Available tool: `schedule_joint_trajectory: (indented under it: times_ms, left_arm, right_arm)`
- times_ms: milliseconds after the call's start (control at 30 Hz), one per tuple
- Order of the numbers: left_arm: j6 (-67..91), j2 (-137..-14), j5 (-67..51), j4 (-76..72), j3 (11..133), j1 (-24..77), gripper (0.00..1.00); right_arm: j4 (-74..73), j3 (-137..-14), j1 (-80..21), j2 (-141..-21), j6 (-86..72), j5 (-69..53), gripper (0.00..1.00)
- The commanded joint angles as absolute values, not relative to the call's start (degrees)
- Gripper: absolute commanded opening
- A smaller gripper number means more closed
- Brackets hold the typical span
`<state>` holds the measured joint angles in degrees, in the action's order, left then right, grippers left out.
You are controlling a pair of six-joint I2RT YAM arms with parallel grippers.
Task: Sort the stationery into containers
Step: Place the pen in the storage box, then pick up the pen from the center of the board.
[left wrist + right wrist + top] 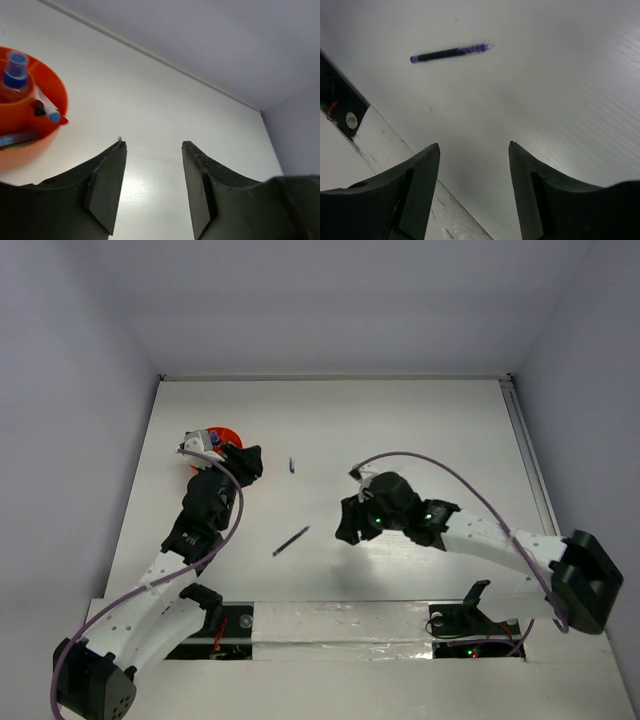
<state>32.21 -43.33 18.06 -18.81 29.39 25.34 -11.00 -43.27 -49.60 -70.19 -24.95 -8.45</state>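
The orange cup [226, 436] stands at the far left of the table and holds several pens and a blue-capped bottle [16, 67]; it also shows in the left wrist view [47, 82]. My left gripper [250, 462] is open and empty just right of the cup. A purple pen [291, 540] lies loose mid-table; it also shows in the right wrist view [451, 52]. A small dark blue item [291, 465] lies further back. My right gripper [348, 528] is open and empty, to the right of the purple pen.
A metal strip [340, 620] runs along the near table edge between the arm bases. Grey walls enclose the table at the back and sides. A purple cable loops over each arm.
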Motion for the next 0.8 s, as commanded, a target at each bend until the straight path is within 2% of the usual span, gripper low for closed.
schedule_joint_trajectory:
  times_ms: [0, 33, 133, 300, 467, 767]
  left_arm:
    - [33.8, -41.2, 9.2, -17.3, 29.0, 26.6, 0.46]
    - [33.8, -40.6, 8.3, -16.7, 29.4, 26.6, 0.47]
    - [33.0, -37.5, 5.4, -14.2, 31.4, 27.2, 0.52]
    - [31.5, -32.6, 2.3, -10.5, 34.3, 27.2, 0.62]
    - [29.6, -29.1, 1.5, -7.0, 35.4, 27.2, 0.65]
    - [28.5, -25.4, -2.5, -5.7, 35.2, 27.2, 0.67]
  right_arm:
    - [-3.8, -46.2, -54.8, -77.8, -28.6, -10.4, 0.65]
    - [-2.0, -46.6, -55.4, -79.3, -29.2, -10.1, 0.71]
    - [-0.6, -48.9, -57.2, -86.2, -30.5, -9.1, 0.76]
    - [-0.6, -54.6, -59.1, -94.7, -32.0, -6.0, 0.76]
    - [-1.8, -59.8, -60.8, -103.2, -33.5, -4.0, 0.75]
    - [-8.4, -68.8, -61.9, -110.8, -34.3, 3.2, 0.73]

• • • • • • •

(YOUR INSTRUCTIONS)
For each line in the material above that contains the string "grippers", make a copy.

(OUTPUT)
`<state>` holds the measured joint angles in degrees, in the action's order, left then right, grippers left out.
You are controlling a pair of six-joint I2RT YAM arms with parallel grippers.

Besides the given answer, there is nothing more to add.